# What needs to be done
This exercise calls for an exact copy of the listing, with no pictures kept.

****

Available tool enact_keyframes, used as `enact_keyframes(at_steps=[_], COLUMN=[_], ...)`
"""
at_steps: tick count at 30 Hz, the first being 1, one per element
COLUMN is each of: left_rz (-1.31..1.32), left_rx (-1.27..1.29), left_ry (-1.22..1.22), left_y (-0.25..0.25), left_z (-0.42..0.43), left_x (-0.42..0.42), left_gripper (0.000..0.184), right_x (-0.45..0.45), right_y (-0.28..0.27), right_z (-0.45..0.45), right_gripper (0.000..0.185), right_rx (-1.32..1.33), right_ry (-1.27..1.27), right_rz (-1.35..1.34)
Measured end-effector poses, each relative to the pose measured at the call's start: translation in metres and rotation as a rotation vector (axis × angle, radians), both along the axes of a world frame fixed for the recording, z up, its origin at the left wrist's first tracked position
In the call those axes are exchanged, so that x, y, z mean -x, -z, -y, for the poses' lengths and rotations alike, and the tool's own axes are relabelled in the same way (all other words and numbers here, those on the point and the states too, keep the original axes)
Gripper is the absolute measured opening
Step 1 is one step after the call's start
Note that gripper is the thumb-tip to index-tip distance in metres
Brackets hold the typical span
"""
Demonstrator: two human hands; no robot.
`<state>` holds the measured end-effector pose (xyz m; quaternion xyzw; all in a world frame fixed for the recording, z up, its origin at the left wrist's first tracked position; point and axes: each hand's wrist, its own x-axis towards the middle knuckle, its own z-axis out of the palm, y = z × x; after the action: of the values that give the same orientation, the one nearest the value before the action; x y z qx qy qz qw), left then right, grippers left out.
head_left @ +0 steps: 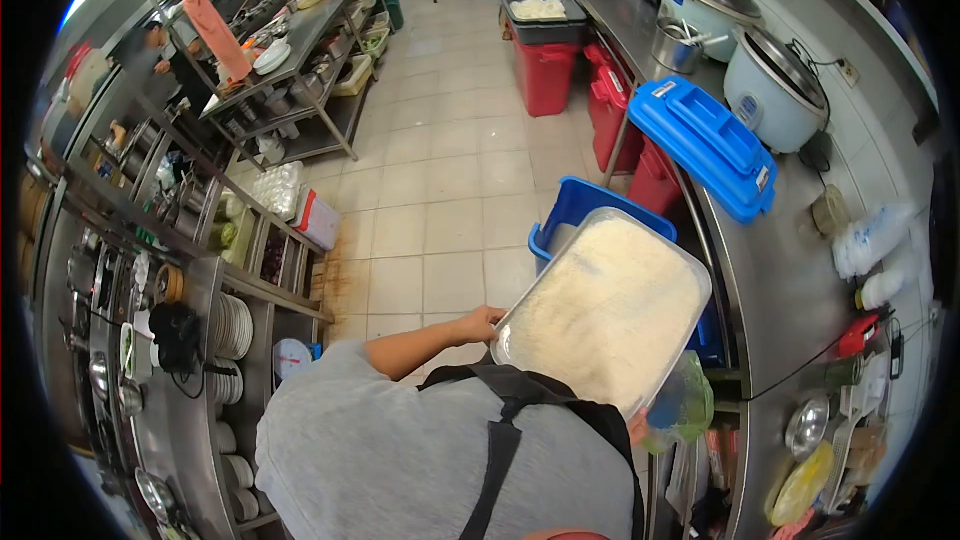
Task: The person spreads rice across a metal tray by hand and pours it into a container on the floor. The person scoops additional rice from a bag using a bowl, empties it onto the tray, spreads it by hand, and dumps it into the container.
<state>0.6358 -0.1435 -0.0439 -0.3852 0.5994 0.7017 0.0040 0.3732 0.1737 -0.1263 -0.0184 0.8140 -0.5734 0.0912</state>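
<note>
Tray (610,310) of pale crumbly stuff is at the right-front of the body, partly over the blue bin (565,195). Left hand (485,325) has its fingers clenched on the rim near the left corner, so the tray lies forward and right of them. Right hand (638,427) is at the near right corner, touching too, fingers mostly hidden so can't tell the grip. Long axis looks like it points away, leaning right. Neither hand's nearer, really.
</note>
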Motion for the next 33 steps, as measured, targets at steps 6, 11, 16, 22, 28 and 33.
enact_keyframes(at_steps=[6,11,16,22,28,33], left_rz=[0.067,0.077,0.103,0.156,0.185,0.255], left_rx=[0.014,-0.048,-0.127,-0.156,-0.188,-0.246], left_ry=[-0.044,-0.065,-0.104,-0.112,-0.095,-0.15], left_y=[0.041,0.038,0.049,0.067,0.092,0.105], left_z=[0.01,0.015,0.029,0.06,0.131,0.202], left_x=[-0.025,-0.036,-0.039,-0.025,0.029,0.106], left_gripper=[0.051,0.056,0.05,0.042,0.029,0.018], right_x=[-0.007,-0.006,-0.007,0.022,0.081,0.189], right_y=[0.015,0.031,0.032,0.047,0.063,0.103], right_z=[0.023,0.032,0.058,0.082,0.144,0.224], right_gripper=[0.037,0.04,0.043,0.05,0.058,0.056], right_rx=[0.094,0.054,-0.06,-0.217,-0.394,-0.537], right_ry=[-0.066,-0.178,-0.23,-0.291,-0.346,-0.295], right_rz=[0.002,0.052,0.1,0.05,-0.03,0.245])
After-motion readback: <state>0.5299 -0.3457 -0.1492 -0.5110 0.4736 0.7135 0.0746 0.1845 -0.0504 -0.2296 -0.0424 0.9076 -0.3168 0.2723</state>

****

# Your solution
Available tool enact_keyframes, used as `enact_keyframes(at_steps=[_], COLUMN=[_], ...)`
"""
at_steps: tick count at 30 Hz, the first being 1, one per element
COLUMN is each of: left_rz (-1.31..1.32), left_rx (-1.27..1.29), left_ry (-1.22..1.22), left_y (-0.25..0.25), left_z (-0.42..0.43), left_x (-0.42..0.42), left_gripper (0.000..0.184), right_x (-0.45..0.45), right_y (-0.28..0.27), right_z (-0.45..0.45), right_gripper (0.000..0.185), right_rx (-1.32..1.33), right_ry (-1.27..1.27), right_rz (-1.35..1.34)
Measured end-effector poses, each relative to the pose measured at the call's start: translation in metres and rotation as a rotation vector (axis × angle, radians), both along the axes of a world frame fixed for the recording, z up, its origin at the left wrist's first tracked position
In the call those axes are exchanged, so that x, y, z mean -x, -z, -y, for the poses' lengths and rotations alike, and the tool's own axes are relabelled in the same way (all other words and numbers here, those on the point and the states too, keep the original axes)
Gripper is the absolute measured opening
Step 1 is one step after the call's start
Note that gripper is the thumb-tip to index-tip distance in metres
Brackets hold the typical span
"""
Demonstrator: two human hands; no robot.
`<state>` holds the measured end-effector pose (xyz m; quaternion xyzw; all in a world frame fixed for the recording, z up, its origin at the left wrist's first tracked position; point and axes: each hand's wrist, its own x-axis towards the middle knuckle, its own z-axis out of the palm, y = z × x; after the action: of the values that give the same orientation, the one nearest the value before the action; x y z qx qy qz qw), left then right, grippers left out.
head_left @ +0 steps: 
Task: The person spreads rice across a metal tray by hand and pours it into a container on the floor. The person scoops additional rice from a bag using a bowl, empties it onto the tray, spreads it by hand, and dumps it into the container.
<state>0.6358 -0.1435 -0.0439 -0.3852 0.5994 0.7017 0.0040 0.3732 0.1737 -0.1263 -0.0184 0.8140 -0.5734 0.0912</state>
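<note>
Tray (610,310) of pale crumbly stuff is at the right-front of the body, partly over the blue bin (565,195). Left hand (485,325) has its fingers clenched on the rim near the left corner, so the tray lies forward and right of them. Right hand (638,427) is at the near right corner, touching too, fingers mostly hidden so can't tell the grip. Long axis looks like it points away, leaning right. Neither hand's nearer, really.
</note>
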Motion for the next 33 steps, as measured, targets at steps 6, 11, 16, 22, 28 and 33.
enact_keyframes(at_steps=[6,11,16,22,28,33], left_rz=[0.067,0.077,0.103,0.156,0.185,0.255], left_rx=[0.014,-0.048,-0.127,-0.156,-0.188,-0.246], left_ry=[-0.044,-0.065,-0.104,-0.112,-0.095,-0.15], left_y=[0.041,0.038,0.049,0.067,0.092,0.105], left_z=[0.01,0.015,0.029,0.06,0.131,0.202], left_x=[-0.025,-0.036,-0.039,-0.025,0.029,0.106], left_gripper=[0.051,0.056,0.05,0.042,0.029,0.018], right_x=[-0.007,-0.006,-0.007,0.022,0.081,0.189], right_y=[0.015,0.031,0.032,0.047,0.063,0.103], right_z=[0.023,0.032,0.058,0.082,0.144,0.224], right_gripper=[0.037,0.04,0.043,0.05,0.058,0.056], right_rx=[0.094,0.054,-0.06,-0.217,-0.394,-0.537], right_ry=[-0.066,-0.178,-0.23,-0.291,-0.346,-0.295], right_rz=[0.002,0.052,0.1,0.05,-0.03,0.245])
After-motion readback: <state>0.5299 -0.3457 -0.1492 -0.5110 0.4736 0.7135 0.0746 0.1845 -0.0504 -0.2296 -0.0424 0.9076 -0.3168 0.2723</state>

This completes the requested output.